**Records for processing:**
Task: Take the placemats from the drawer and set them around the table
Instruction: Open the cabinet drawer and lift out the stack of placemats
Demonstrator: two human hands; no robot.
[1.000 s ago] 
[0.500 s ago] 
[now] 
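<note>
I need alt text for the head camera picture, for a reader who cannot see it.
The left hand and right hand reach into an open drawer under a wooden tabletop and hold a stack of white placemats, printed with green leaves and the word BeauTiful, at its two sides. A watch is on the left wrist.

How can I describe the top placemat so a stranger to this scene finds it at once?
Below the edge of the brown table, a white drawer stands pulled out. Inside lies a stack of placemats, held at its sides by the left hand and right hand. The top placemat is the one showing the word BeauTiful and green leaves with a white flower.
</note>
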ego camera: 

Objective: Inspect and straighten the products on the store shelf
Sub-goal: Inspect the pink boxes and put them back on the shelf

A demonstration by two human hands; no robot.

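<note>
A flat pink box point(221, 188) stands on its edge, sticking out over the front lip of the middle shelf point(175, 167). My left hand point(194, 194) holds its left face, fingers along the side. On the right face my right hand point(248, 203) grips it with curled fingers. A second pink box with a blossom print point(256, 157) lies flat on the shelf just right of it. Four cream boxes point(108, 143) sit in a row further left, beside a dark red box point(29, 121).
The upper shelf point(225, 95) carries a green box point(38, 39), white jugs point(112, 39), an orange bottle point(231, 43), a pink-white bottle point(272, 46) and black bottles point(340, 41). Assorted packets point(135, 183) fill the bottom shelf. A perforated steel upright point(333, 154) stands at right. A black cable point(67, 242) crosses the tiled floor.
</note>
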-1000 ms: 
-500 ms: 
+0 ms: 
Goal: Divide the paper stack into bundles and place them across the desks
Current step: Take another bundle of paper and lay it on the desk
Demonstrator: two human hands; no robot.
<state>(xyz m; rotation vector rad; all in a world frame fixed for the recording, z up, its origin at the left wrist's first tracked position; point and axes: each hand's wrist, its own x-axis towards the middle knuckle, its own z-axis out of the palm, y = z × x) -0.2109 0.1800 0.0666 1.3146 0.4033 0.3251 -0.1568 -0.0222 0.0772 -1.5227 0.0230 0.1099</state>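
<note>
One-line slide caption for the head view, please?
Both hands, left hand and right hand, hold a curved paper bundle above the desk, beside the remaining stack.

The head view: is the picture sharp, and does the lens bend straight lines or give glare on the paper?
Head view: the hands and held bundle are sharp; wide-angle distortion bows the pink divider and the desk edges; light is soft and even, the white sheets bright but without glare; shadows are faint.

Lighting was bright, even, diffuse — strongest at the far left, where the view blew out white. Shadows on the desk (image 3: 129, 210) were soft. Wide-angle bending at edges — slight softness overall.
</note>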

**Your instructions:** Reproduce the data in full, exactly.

**Written response:**
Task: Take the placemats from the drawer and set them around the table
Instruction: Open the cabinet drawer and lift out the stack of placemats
Demonstrator: two human hands; no robot.
[1.000 s ago] 
[0.500 s ago] 
[now] 
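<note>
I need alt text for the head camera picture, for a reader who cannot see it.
The left hand and right hand reach into an open drawer under a wooden tabletop and hold a stack of white placemats, printed with green leaves and the word BeauTiful, at its two sides. A watch is on the left wrist.

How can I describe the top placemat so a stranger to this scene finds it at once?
Below the edge of the brown table, a white drawer stands pulled out. Inside lies a stack of placemats, held at its sides by the left hand and right hand. The top placemat is the one showing the word BeauTiful and green leaves with a white flower.
</note>
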ego camera: 

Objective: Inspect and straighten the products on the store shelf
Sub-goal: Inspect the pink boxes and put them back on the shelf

A demonstration by two human hands; no robot.

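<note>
A flat pink box point(221, 188) stands on its edge, sticking out over the front lip of the middle shelf point(175, 167). My left hand point(194, 194) holds its left face, fingers along the side. On the right face my right hand point(248, 203) grips it with curled fingers. A second pink box with a blossom print point(256, 157) lies flat on the shelf just right of it. Four cream boxes point(108, 143) sit in a row further left, beside a dark red box point(29, 121).
The upper shelf point(225, 95) carries a green box point(38, 39), white jugs point(112, 39), an orange bottle point(231, 43), a pink-white bottle point(272, 46) and black bottles point(340, 41). Assorted packets point(135, 183) fill the bottom shelf. A perforated steel upright point(333, 154) stands at right. A black cable point(67, 242) crosses the tiled floor.
</note>
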-1000 ms: 
-500 ms: 
+0 ms: 
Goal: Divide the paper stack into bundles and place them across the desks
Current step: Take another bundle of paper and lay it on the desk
Demonstrator: two human hands; no robot.
<state>(xyz m; rotation vector rad; all in a world frame fixed for the recording, z up, its origin at the left wrist's first tracked position; point and axes: each hand's wrist, its own x-axis towards the middle knuckle, its own z-axis out of the palm, y = z × x) -0.2109 0.1800 0.0666 1.3146 0.4033 0.3251 -0.1568 -0.0222 0.0772 -1.5227 0.0230 0.1099</state>
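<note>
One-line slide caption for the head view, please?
Both hands, left hand and right hand, hold a curved paper bundle above the desk, beside the remaining stack.

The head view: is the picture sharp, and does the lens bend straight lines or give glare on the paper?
Head view: the hands and held bundle are sharp; wide-angle distortion bows the pink divider and the desk edges; light is soft and even, the white sheets bright but without glare; shadows are faint.

Lighting was bright, even, diffuse — strongest at the far left, where the view blew out white. Shadows on the desk (image 3: 129, 210) were soft. Wide-angle bending at edges — slight softness overall.
</note>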

This exercise has nothing more to it.